Sejumlah Menteri Prabowo Kunjungi Boven Digoel Terkait Biodiesel

Sejumlah Menteri Prabowo Kunjungi Boven Digoel Terkait Biodiesel

Merauke, mediaperkebunan.id – Sejumlah menteri di kabinet yang dipimpin oleh Prabowo Subianto menggelar kunjungan kerja terkait pengembangan biodiesel sebagai upaya ketahanan energi nasional ke Kabupaten Boven Digoel, Provinsi Papua Selatan, Minggu (8/6/2025).

Para menteri tersebut, seperti dikutip mediaperkebunan.id dari laman resmi RRI, Senin (9/6/2205), adalah Menteri Pertahanan (Menhan) Sjafrie Sjamsoeddin, Menteri Pertanian Andi Amran Sulaiman, Menteri Kehutanan Raja Juli Antoni, Menteri Pekerjaan Umum (PU) Ir Dody Hanggodo MPE.

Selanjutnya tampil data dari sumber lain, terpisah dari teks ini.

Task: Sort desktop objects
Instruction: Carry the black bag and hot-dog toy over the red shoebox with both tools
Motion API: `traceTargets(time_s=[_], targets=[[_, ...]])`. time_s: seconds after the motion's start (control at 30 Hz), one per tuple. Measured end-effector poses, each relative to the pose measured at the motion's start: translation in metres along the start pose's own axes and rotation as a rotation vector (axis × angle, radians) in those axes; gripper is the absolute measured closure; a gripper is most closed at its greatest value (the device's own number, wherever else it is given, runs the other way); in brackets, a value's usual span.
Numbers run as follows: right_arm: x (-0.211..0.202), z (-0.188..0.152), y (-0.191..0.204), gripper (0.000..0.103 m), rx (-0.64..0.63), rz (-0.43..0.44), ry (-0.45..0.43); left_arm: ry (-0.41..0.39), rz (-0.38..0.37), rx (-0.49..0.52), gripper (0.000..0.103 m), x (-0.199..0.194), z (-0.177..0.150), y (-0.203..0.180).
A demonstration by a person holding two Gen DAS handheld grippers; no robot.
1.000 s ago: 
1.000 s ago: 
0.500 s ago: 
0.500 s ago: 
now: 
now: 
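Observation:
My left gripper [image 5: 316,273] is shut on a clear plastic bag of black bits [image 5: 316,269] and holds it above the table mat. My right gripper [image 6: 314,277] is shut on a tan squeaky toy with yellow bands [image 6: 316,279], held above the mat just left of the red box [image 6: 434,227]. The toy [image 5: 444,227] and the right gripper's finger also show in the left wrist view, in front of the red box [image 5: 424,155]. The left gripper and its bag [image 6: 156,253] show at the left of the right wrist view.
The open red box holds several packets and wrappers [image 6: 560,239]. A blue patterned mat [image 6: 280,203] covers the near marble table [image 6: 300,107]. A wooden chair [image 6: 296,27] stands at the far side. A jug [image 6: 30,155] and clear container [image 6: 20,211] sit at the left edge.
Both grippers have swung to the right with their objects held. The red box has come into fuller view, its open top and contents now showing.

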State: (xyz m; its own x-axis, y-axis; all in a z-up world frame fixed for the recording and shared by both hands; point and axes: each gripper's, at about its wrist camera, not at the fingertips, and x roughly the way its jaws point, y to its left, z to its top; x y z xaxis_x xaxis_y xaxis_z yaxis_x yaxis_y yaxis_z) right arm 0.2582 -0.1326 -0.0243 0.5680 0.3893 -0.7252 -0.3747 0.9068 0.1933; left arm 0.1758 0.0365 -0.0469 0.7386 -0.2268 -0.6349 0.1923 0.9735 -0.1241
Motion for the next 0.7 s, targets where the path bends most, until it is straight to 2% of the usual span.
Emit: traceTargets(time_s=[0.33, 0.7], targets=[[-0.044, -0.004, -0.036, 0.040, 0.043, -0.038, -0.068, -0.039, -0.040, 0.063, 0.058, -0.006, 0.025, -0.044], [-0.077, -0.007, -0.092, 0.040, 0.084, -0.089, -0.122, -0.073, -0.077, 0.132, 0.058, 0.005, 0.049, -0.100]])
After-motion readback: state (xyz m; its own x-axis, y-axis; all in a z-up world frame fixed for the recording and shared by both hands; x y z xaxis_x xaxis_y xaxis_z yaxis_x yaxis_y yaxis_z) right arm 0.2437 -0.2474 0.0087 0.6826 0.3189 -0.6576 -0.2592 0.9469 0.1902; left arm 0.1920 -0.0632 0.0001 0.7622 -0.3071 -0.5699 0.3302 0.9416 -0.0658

Di samping itu, sejumlah perwira TNI dan pejabat dari Istana Kepresidenan jug turut hadir seperti Staf Khusus Presiden Bidang Infrastruktur, Kepala Staf Umum (Kasum) TNI Letjen TNI Richard Tampubolon SH MM, dan Wakil Kepala Staf Angkatan Darat (Wakasad).Letjen TNI Tandyo Budi Revita S.SoS

Kemudian, Kepala Badan Sarana Pertahanan (Kabaranahan) Kementerian Pertahanan (Kemhan) Marsdya TNI Yusuf Jauhari M.Eng, Direktur Utama Agrinas Palma Letjen TNI Purn Agus Sutomo, serta Gubernur Papua Selatan Dr Ir Apolo Safanpo ST MT.

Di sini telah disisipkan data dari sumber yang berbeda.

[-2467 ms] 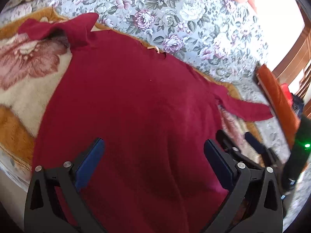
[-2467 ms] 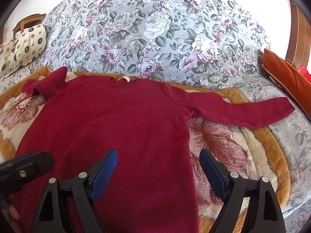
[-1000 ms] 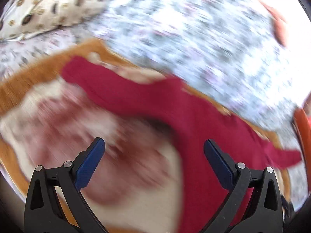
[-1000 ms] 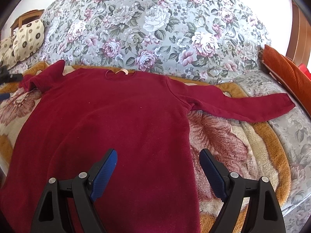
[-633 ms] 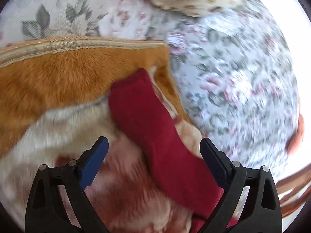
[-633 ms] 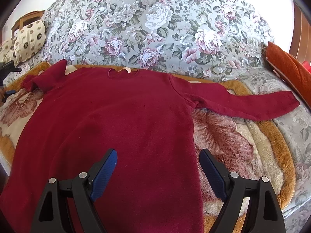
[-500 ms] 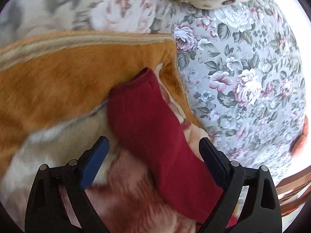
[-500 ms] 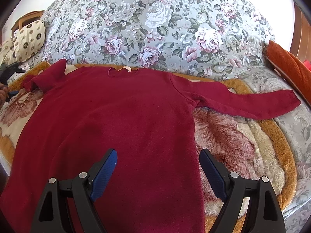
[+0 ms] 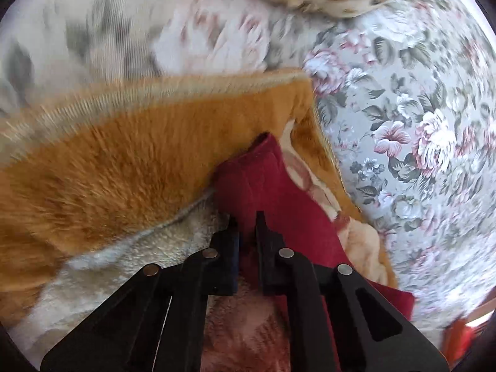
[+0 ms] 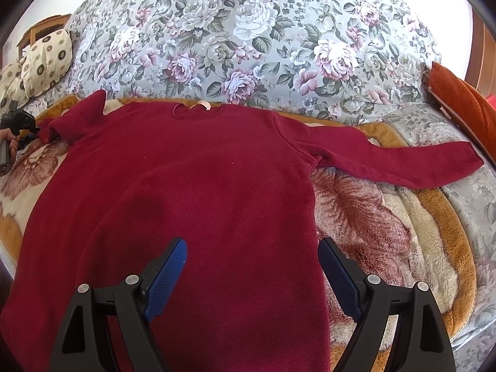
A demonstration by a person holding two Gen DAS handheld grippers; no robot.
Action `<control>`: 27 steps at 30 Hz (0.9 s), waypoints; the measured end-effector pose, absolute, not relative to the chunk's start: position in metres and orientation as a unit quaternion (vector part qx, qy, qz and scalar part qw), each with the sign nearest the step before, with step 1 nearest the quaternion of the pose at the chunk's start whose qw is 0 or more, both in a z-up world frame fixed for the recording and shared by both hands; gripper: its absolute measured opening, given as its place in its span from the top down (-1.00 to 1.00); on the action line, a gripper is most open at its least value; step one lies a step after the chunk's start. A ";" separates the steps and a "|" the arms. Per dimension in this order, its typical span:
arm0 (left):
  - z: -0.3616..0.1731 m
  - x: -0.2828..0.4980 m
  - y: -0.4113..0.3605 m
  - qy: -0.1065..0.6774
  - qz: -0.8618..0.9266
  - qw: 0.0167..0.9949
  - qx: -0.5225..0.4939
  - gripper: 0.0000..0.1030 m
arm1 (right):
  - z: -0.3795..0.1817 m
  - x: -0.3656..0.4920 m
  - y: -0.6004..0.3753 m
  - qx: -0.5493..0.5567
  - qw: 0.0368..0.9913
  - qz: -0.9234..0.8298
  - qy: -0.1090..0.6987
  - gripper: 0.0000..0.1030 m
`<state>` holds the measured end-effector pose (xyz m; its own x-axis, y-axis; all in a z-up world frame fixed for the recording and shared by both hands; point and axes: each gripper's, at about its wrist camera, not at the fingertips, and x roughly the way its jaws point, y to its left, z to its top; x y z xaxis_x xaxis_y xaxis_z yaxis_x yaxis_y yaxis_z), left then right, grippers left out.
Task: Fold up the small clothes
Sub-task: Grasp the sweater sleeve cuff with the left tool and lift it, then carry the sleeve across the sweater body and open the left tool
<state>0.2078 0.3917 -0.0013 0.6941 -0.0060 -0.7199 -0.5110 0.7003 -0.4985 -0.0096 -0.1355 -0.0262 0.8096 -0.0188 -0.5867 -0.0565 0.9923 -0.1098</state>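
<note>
The red sweater (image 10: 198, 192) lies flat, front up, on a fluffy orange & cream blanket (image 10: 403, 223) on the bed. It is dark red w/ a round neck and a small pale tag at the collar. Its body spreads wide over the blanket. One sleeve (image 10: 396, 161) stretches straight out past the blanket edge onto the flowery bedspread (image 10: 254, 31). The other sleeve (image 9: 263, 186) is bent up near the blanket's orange corner, not far from a cream spotted pillow (image 10: 46, 62).

The left gripper (image 9: 247, 217) is squeezed tight on that bent sleeve, just back from the cuff, w/ red cloth pinched between its black fingers. The right gripper (image 10: 252, 251) hangs over the lower part of the sweater w/ its blue pads (image 10: 167, 276) spread wide, holding nothing.

Half a sec ago the left gripper was wide apart around the cuff; now it has clamped down. The right gripper & the sweater body look about the same as before.
</note>
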 end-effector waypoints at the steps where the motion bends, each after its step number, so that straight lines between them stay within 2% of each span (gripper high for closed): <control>1: 0.012 0.202 0.386 0.344 0.162 0.861 -0.338 0.88 | -0.026 -0.009 -0.136 -0.060 0.949 0.009 0.309 -0.64; 4: 0.060 0.184 0.372 0.288 0.196 0.896 -0.275 0.89 | -0.026 -0.009 -0.136 -0.059 0.949 0.007 0.310 -0.64; 8: 0.109 0.164 0.362 0.235 0.200 0.916 -0.257 0.89 | -0.026 -0.009 -0.138 -0.055 0.950 0.006 0.308 -0.64; 14: 0.145 0.149 0.316 0.208 0.153 0.941 -0.217 0.89 | -0.025 -0.012 -0.143 -0.042 0.951 0.006 0.306 -0.64; 21: 0.149 0.137 0.181 0.219 -0.077 0.959 -0.161 0.89 | -0.025 -0.012 -0.147 -0.033 0.952 0.005 0.306 -0.64; 27: 0.114 0.166 0.067 0.257 -0.155 0.940 -0.165 0.89 | -0.024 -0.014 -0.148 -0.030 0.952 -0.003 0.304 -0.64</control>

Kabupaten Boven Digoel sendiri dulu dikenal sebagai tempat pembuangan para pejuang yang ingin memperjuangkan Indonesia merdeka.

Oleh kolonial Belanda, para pejuang Indonesia tersebut dihukum dan menjadi tahanan politik, serta harus dibuang ke Boven Digoel yang dijadikan kamp kerja paksa.

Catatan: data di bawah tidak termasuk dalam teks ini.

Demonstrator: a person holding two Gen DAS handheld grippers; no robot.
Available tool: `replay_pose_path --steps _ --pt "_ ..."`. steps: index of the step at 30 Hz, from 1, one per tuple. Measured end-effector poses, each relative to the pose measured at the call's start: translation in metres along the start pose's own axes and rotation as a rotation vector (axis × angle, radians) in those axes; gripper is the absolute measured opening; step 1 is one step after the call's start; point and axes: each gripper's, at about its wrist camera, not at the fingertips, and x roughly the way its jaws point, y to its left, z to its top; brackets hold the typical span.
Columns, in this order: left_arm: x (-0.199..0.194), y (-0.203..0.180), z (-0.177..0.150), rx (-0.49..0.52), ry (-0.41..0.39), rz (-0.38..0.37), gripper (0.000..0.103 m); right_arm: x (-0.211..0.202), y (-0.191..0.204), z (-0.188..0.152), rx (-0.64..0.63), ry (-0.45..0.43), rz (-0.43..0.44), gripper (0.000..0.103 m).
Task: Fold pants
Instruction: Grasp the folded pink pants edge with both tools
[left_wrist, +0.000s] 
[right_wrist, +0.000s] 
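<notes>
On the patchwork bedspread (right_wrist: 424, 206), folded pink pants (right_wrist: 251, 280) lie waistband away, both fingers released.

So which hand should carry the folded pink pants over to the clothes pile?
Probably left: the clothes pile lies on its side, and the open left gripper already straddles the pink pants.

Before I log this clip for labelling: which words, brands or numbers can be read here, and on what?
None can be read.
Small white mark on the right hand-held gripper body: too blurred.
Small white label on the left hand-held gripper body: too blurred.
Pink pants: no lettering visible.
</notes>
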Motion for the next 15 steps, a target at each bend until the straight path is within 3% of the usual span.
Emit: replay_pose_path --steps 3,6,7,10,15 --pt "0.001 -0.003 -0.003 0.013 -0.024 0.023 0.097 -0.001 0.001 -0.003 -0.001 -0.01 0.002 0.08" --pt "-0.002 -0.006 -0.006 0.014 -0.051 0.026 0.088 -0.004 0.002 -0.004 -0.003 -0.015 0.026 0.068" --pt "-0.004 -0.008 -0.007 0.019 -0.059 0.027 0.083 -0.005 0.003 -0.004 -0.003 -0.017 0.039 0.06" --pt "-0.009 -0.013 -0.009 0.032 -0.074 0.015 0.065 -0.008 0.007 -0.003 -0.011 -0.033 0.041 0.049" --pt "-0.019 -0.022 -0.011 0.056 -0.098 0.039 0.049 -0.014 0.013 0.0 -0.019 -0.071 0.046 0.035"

Kini Boven Digoel menjelma sebagai kabupaten sentra perkebunan kelapa sawit dan menjadi bagian dari strategi pemerintah dalam memperkuat ketahanan energi nasional dan mengurangi ketergantungan terhadap impor bahan bakar, khususnya solar.

Awalnya rombongan para menteri tersebut tiba di Bandara Tanah Merah, Merauke, lalu dilanjutkan dengan penerbangan menggunakan helikopter menuju Boven Digoel untuk melihat potensi perkebunan sawit yang ada.

Sekadar mengingatkan saja, pengembangan biodiesel menjadi program wajib atau program mandatori sejak era kepemimpinan Presiden Joko Widodo (Jokowi) sebagai upaya untuk kemandirian di bidang energi nasional.

Program mandatori ini didanai oleh Badan Pengelola Dana Perkebunan Kelapa Sawit (BPDPKS) yang kini diubah namanya menjadi BPDP karena diharuskan oleh pemerintah untuk membantu pengembangan perkebunan kelapa dan kakao.

Banyak pihak yang menyebutkan pengembangan biodiesel secara nasional ini telah memberikan dampak positif bagi para petani kelapa sawit karena harga pembelian tandan buah segar (TBS) merekaengalami peningkatan.